Simonson, Lucanus J wrote:
> I would expect (A & B) |
> (C - D) to be slower if executed as one sweep over all the edges in
> A, B, C and D than as three since we can expect A&B and C-D to reduce
> the data volume that goes into the OR operation. Also the peak
> memory required for sweeping all of them at once is greater than as
> separate passes for each op. One final consideration is that it is
> fairly rare for people to form multi-op expressions of simple
> booleans in a single line (such that expression templates could kick
> in), so even if there were a performance win we would be optimizing
> for the uncommon case. There is plenty left to do to make a single
> op run faster, I have a list, actually.

I forgot to mention, I'm already doing an important optimization for multi-op booleans.

A boolean is broken into three stages: sorting the input edges, sweepline to perform the boolean and sweepline to form output polygons.

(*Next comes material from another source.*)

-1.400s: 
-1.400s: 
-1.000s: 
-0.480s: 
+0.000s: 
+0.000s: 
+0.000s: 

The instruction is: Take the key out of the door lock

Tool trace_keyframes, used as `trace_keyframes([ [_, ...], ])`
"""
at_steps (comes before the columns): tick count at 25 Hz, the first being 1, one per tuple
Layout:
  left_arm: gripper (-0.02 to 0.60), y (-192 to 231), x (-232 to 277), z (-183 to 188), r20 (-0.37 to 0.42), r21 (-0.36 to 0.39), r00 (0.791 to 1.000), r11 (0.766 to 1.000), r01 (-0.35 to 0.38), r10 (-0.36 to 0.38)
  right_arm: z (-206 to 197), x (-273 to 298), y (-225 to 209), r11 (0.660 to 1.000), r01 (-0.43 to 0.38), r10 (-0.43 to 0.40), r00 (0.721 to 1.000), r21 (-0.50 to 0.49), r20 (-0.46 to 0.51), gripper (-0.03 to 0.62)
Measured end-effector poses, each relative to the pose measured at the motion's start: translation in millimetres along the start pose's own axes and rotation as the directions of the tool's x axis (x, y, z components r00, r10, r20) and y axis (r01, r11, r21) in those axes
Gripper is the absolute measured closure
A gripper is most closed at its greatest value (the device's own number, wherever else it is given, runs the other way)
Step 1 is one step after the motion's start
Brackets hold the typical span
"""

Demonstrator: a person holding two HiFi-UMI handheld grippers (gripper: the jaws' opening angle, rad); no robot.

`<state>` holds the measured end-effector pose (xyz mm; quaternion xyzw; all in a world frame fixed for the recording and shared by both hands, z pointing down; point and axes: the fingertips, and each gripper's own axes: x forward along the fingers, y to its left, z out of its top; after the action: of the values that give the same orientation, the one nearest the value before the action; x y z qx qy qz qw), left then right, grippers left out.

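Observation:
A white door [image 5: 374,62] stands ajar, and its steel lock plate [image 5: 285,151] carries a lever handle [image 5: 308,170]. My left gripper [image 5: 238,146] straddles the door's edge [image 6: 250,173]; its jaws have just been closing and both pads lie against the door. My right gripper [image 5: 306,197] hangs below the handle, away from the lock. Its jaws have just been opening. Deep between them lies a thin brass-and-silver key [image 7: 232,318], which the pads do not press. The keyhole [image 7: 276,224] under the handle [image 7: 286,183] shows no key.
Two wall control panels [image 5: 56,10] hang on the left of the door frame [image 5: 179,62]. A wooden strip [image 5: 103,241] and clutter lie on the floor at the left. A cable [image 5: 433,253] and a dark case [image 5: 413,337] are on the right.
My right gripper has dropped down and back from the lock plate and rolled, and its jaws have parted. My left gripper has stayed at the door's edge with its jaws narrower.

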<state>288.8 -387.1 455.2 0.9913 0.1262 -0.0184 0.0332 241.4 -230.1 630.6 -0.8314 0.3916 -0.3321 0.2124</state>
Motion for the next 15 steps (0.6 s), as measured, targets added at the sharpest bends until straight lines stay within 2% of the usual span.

The sweepline that performs the booleans outputs edges in exactly the same format and order that it needs at its input. When multiple booleans are chained there is no need to form polygons for intermediate results and then sort them again. In the multi-op expression above this eliminates a number of unneeded steps. Instead of:

Sort(A)
Sort(B)
Sweep(A&B)
FormPolygons(A&B)
Sort(C)
Sort(D)
Sweep(C-D)
FormPolygons(C-D)
Sort(A&B Polygons)
Sort(C-D Polygons)
Sweep((A&B)|(C-D))
FormPolygons((A&B)|(C-D))

I do

Sort(A)
Sort(B)
Sweep(A&B)
Sort(C)
Sort(D)
Sweep(C-D)
Sweep((A&B)|(C-D))
FormPolygons((A&B)|(C-D))

For the manhattan case each of the three steps is roughly the same runtime, so this would be roughtly a 1.5X speedup in the example. For general polygons the sweep that performs the booleans will dominate, and the optimization is relatively less important. Still in order to understand the performance implications of a single pass n-input op we have to compare it to what I'm currently doing.